■ Activity:
Reproduce the entire listing below verbatim.

■ Input data:
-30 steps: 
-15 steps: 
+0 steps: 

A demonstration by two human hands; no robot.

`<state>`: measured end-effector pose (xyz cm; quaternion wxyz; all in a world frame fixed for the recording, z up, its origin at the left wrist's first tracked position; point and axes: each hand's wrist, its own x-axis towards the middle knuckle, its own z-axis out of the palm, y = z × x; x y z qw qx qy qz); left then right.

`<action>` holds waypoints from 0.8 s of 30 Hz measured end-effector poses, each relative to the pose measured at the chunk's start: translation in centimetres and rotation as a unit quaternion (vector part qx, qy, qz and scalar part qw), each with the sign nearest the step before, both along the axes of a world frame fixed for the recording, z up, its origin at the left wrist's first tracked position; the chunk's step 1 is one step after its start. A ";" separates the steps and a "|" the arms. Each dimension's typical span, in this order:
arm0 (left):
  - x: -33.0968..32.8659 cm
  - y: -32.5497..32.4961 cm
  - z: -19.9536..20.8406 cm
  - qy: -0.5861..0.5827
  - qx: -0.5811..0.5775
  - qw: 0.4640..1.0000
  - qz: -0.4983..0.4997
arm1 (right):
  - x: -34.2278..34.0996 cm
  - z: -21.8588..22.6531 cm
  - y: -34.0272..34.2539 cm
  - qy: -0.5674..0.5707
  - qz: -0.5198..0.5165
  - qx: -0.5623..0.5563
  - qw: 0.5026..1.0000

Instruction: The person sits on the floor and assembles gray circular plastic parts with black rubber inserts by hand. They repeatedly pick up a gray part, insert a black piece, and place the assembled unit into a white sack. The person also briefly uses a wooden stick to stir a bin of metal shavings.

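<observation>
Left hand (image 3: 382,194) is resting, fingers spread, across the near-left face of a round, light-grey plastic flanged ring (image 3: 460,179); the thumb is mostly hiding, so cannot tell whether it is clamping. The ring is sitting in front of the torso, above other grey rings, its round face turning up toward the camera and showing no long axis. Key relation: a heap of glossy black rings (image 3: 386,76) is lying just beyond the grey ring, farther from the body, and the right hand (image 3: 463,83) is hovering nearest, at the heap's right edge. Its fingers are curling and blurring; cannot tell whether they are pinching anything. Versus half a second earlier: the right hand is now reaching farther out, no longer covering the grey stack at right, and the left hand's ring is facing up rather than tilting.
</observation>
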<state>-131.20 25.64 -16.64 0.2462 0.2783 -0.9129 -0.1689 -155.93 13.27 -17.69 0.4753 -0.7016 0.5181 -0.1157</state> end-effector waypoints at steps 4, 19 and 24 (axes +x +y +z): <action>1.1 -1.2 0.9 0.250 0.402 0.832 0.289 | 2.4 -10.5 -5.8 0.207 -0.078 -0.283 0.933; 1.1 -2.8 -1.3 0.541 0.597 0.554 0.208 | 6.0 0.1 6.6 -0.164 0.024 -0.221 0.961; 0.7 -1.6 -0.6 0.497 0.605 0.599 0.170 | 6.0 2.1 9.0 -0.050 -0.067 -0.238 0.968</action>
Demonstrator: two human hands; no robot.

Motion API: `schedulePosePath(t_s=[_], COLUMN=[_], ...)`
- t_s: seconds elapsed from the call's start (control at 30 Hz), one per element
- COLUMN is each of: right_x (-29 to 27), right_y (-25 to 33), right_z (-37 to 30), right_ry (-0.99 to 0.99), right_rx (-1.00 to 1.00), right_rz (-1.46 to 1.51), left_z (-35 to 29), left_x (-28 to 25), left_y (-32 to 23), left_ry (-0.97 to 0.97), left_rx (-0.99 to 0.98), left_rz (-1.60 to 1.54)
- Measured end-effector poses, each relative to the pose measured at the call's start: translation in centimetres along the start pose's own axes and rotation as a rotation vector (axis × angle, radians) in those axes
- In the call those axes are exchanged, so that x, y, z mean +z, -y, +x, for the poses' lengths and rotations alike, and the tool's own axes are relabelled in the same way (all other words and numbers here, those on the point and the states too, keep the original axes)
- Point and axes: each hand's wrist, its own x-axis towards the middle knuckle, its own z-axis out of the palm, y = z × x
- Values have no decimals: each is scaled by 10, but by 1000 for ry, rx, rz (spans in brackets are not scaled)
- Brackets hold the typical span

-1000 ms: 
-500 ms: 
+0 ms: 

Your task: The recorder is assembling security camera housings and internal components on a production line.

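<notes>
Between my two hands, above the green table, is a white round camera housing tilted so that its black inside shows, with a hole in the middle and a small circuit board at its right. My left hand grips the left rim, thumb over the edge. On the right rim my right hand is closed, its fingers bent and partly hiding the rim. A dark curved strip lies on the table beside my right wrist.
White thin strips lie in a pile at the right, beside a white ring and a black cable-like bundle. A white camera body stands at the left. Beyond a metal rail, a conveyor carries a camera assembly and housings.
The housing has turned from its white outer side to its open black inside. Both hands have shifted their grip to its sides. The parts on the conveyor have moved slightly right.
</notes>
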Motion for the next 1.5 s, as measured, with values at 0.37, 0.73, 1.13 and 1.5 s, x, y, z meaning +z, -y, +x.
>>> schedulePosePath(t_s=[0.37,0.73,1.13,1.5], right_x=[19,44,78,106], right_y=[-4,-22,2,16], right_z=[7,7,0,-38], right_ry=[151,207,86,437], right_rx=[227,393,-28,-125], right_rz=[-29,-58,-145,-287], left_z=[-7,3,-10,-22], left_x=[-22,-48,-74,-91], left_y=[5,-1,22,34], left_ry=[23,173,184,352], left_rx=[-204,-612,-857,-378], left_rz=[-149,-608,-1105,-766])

■ Response to the task:
-30 steps: 
-15 steps: 
+0 steps: 

A demonstration by two human hands; no robot.

`<state>`: measured end-effector pose (xyz cm; quaternion wxyz; all in a world frame fixed for the recording, z up, its origin at the left wrist's first tracked position; point and axes: each hand's wrist, its own x-axis towards the middle knuckle, its own z-axis out of the palm, y = z × x; x y z qw qx qy qz); left then right.

`<action>` holds waypoints from 0.8 s of 30 Hz measured end-effector poses, each relative to the pose measured at the chunk's start: translation in centimetres and rotation as a unit quaternion (vector part qx, qy, qz and scalar part qw), each with the sign nearest the step before, both along the axes of a world frame fixed for the recording, z up, its origin at the left wrist's first tracked position; the chunk's step 1 is one step after its start. A ";" separates the steps and a "|" the arms. Each dimension's typical span, in this order:
arm0 (left):
  - x: -33.0968..32.8659 cm
  - y: -32.5497..32.4961 cm
  - z: -19.9536..20.8406 cm
  - qy: -0.5861..0.5827
  - qx: -0.5811..0.5775
  - qw: 0.4640..1.0000
  - qz: -0.4983..0.4997
arm1 (right):
  - x: -34.2278..34.0996 cm
  - z: -21.8588..22.6531 cm
  - y: -34.0272..34.2539 cm
  - qy: -0.5674..0.5707
  - qz: -0.5198..0.5165
  - qx: -0.5623..0.5563
  - qw: 0.5026..1.0000

Instruction: The person sits on the floor and assembles gray circular plastic parts with black rubber inserts by hand. They repeatedly pick up a gray part, insert a black piece, and place the assembled unit into a white sack. The person also briefly uses a wooden stick to stir a bin of metal shavings.

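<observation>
Left hand (image 3: 382,194) is resting, fingers spread, across the near-left face of a round, light-grey plastic flanged ring (image 3: 460,179); the thumb is mostly hiding, so cannot tell whether it is clamping. The ring is sitting in front of the torso, above other grey rings, its round face turning up toward the camera and showing no long axis. Key relation: a heap of glossy black rings (image 3: 386,76) is lying just beyond the grey ring, farther from the body, and the right hand (image 3: 463,83) is hovering nearest, at the heap's right edge. Its fingers are curling and blurring; cannot tell whether they are pinching anything. Versus half a second earlier: the right hand is now reaching farther out, no longer covering the grey stack at right, and the left hand's ring is facing up rather than tilting.
</observation>
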<state>-131.20 25.64 -16.64 0.2462 0.2783 -0.9129 -0.1689 -155.93 13.27 -17.69 0.4753 -0.7016 0.5181 -0.1157</state> end-effector waypoints at steps 4, 19 and 24 (axes +x +y +z): <action>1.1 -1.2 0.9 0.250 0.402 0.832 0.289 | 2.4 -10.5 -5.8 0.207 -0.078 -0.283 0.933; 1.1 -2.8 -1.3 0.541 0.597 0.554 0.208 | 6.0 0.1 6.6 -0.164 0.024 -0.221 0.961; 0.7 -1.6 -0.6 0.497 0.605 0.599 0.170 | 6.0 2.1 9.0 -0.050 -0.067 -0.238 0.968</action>
Demonstrator: two human hands; no robot.

Motion API: `schedulePosePath(t_s=[_], COLUMN=[_], ...)`
- t_s: seconds elapsed from the call's start (control at 30 Hz), one per element
- COLUMN is each of: right_x (-29 to 27), right_y (-25 to 33), right_z (-37 to 30), right_ry (-0.99 to 0.99), right_rx (-1.00 to 1.00), right_rz (-1.46 to 1.51), left_z (-35 to 29), left_x (-28 to 25), left_y (-32 to 23), left_ry (-0.97 to 0.97), left_rx (-0.99 to 0.98), left_rz (-1.60 to 1.54)
- Measured end-effector poses, each relative to the pose measured at the call's start: translation in centimetres along the start pose's own axes and rotation as a rotation vector (axis × angle, radians) in those axes
- In the call those axes are exchanged, so that x, y, z mean +z, -y, +x, for the poses' lengths and rotations alike, and the tool's own axes are relabelled in the same way (all other words and numbers here, those on the point and the states too, keep the original axes)
- Point and axes: each hand's wrist, its own x-axis towards the middle knuckle, its own z-axis out of the palm, y = z × x
- Values have no decimals: each is scaled by 10, but by 1000 for ry, rx, rz (spans in brackets are not scaled)
- Brackets hold the typical span

-1000 ms: 
-500 ms: 
+0 ms: 

Your task: The recorder is assembling security camera housings and internal components on a production line.

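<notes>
Between my two hands, above the green table, is a white round camera housing tilted so that its black inside shows, with a hole in the middle and a small circuit board at its right. My left hand grips the left rim, thumb over the edge. On the right rim my right hand is closed, its fingers bent and partly hiding the rim. A dark curved strip lies on the table beside my right wrist.
White thin strips lie in a pile at the right, beside a white ring and a black cable-like bundle. A white camera body stands at the left. Beyond a metal rail, a conveyor carries a camera assembly and housings.
The housing has turned from its white outer side to its open black inside. Both hands have shifted their grip to its sides. The parts on the conveyor have moved slightly right.
</notes>
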Motion for the next 1.5 s, as measured, with values at 0.37, 0.73, 1.13 and 1.5 s, x, y, z meaning +z, -y, +x.
>>> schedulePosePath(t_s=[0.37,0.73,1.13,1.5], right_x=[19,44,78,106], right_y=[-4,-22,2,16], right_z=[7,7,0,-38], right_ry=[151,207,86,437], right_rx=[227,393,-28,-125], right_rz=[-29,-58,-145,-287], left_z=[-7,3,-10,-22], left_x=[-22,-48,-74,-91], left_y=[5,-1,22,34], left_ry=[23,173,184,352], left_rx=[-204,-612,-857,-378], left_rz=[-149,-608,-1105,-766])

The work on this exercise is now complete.